不動産売却時に確定申告をしないとバレますか?

不動産売却時に確定申告をしないとバレる可能性は高いと考えましょう。

不動産売却すると所有権移転登記を行いますが、移転されたことは法務局のデータから税務署のデータに転送されます。

所有権移転されたデータに基づき、税務署は不動産を売却した人に「お尋ね」を送付します。

お尋ねは、いくらで不動産を売却したのかなどを記載して返送しなければいけません。

税務署が確定申告しているかどうかを確認するのは容易なことであり、バレてしまうため必ず確定申告しましょう。

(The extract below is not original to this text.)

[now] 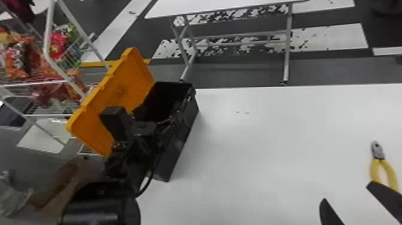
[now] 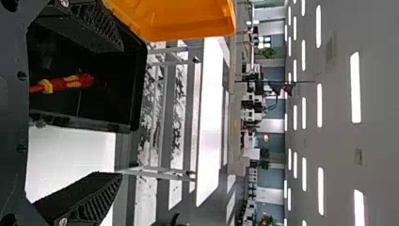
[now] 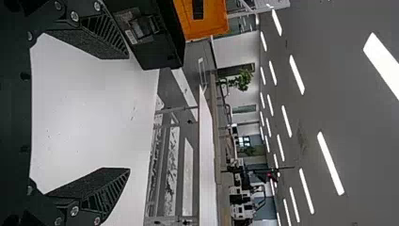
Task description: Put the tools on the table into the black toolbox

不動産売却時の確定申告を税理士に依頼したときの費用目安は?

不動産売却時の確定申告を税理士に代行の依頼をした場合は、譲渡所得の額によって次の陽に変動します。

譲渡所得の額 相場の目安
1,000万円未満 3万円~6万円
1,000万円以上3,000万円未満 6万円~12万円
3,000万円以上5,000万円未満 12万円~15万円
5,000万円以上8,000万円未満 15万円~24万円
8,000万円以上 24万円以上

上記の費用は目安であり、依頼する税理士によって異なります。

実際に確定申告を税理士に依頼するときには、依頼する税理士に費用がいくらかかるのかあらかじめ確認しておきましょう。

不動産売却で確定申告をしないとどうなる?

不動産売却時に確定申告を行わないと、罰則の対象となるため注意しなければいけません。

不動産売却による譲渡所得が発生した場合、所得税法により確定申告しなければいけないと定められています。

もし確定申告の義務を怠ってしまうと、延滞税や無申告加算税が課税されてしまうのです。

高額な譲渡所得税を納税する必要がある場合、罰則金額が大きくなるため注意しましょう。

不動産売却後は確定申告を忘れずに行おう

不動産売却後の確定申告は忘れずに行う必要があるというイメージ

不動産売却後の確定申告は原則必要であり、譲渡所得が発生したケースや、税金の特例を申請するときに申告します。

確定申告するには多くの書類を準備し、書類の書き方も理解しておかなければいけません。

準備をせずに確定申告に臨んでしまうと、書類の不備が発生し申告時期に終わらない可能性もあります。

どのようなときに確定申告が必要なのか、必要な書類は何か確認しスムーズな申告を行っていきましょう。